Open Site Explorer: Kent then uses two tools from a site I’m not familiar with, Open Site Explorer, that are intended to estimate search engine rankings.  I don’t know quite what to say here except that I’m skeptical.  The first figure, homepage authority, seems to make sense.  The blogs I would expect to have a higher homepage authority generally do.  The root domain links (RD) ranking (sites with unique root domains linking to the blog) is all over the map.  This too may reward blogs that have been around a long time, since blogrolls and link trading used to be much more common.  It seems to hurt blogs that have moved recently.  Obviously I’m biased, but I see some great Patheos blogs that stir an awful lot of conversation having high homepage rankings, as they should, but root domain links that are extremely low.  Not sure what to make of that.

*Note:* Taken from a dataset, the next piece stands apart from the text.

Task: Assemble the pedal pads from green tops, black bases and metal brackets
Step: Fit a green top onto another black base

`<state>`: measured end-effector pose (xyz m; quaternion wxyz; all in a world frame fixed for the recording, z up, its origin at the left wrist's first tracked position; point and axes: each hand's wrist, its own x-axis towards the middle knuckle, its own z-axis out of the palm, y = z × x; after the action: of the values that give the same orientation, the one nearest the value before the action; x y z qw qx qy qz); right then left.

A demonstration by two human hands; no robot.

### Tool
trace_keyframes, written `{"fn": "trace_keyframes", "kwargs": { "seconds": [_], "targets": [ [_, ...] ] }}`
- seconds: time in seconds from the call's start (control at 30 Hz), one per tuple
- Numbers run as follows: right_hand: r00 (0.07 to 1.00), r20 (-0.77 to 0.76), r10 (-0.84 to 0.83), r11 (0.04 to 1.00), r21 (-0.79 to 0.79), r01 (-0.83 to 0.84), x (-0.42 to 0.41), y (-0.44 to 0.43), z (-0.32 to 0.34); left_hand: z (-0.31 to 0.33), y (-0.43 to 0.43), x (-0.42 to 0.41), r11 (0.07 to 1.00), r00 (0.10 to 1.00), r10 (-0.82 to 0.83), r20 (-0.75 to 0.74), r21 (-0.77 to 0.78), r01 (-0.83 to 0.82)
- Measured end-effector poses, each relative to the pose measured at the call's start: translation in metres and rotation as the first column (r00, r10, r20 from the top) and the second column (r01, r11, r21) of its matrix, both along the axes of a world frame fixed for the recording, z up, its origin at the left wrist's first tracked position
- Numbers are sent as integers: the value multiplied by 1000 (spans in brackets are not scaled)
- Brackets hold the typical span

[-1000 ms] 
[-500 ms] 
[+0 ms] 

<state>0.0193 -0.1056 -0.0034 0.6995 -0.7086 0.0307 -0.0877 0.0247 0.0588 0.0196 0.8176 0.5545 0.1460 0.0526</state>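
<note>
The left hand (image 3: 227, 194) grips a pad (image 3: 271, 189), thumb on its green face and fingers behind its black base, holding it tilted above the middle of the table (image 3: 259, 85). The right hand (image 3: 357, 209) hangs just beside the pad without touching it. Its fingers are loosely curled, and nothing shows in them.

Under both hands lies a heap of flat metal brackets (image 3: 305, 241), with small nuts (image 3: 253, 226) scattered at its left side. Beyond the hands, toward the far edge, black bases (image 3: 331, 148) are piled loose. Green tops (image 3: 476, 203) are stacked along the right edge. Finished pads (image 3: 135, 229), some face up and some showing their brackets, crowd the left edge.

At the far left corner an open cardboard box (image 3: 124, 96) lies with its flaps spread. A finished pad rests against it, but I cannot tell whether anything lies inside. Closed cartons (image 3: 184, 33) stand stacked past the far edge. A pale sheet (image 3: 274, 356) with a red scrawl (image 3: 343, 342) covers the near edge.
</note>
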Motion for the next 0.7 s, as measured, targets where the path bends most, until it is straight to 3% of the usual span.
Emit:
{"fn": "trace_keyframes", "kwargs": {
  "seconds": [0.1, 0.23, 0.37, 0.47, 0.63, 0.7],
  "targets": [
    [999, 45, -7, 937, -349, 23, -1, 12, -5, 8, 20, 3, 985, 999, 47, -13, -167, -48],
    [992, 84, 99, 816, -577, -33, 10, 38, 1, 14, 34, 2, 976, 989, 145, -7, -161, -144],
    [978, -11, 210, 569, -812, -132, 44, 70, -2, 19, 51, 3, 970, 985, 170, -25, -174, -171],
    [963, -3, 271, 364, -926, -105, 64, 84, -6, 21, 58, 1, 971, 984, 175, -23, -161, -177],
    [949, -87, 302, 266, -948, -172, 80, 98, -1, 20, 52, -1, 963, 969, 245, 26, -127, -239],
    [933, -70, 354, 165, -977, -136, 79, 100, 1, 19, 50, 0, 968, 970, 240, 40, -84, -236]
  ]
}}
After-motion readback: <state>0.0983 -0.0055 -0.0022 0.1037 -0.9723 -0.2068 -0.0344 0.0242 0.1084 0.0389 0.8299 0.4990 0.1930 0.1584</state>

Computation: Perhaps the biggest problem of all comes when you consider how all of this works out in the computation.  Kent doesn’t weight the categories; he simply ranks all blogs on every measure and then adds up the numbers.  But remember that some of the terms don’t really get past the platform to the blog.  So, blogs on ChristianPost will win the #1 slot on Alexa ranking, since they sit on the largest platform.  [EDIT: Actually, there’s a blog on the list from the Houston Chronicle, which has a better Alexa ranking, so that blog, whether or not it has a large readership, will win the “Alexa” measure.]  Blogs at ChristianPost should win the second round, since Compete seems to show me that CP has 2 million unique visitors, but Kent’s ranking oddly has them at 61k uniques (there may be a good explanation here, I just don’t know what it is).  Instead, all Patheos blogs will tie for #2 on the second round, even though some will be 30-50 times larger than others.  On the third measure, a few blogs with a pagerank of 6–generally blogs that have been around for a long time–will win the round.

And so it goes.  To give an example, Pure Church is ranked #22, but that’s largely because it’s on a large platform, The Gospel Coalition, which means that it fares well with Alexa, Compete and PageRank.  It ranks over Acts 29, even though Acts 29 has 2000 subscriptions compared to Pure Church’s 866, and 1075 root domain links compared to 155.  The only reason Pure Church is at #22, in other words, is because it is on a large platform, not because of the blog itself.  (I don’t know either of the bloggers for those; so, no offense, I have no dog in the fight.)

All told — use the rankings as a helpful way to find out about blogs you might not have heard of before.  Do not use them as a comprehensive list, however, and do not assume that they really reflect anything like an exact order.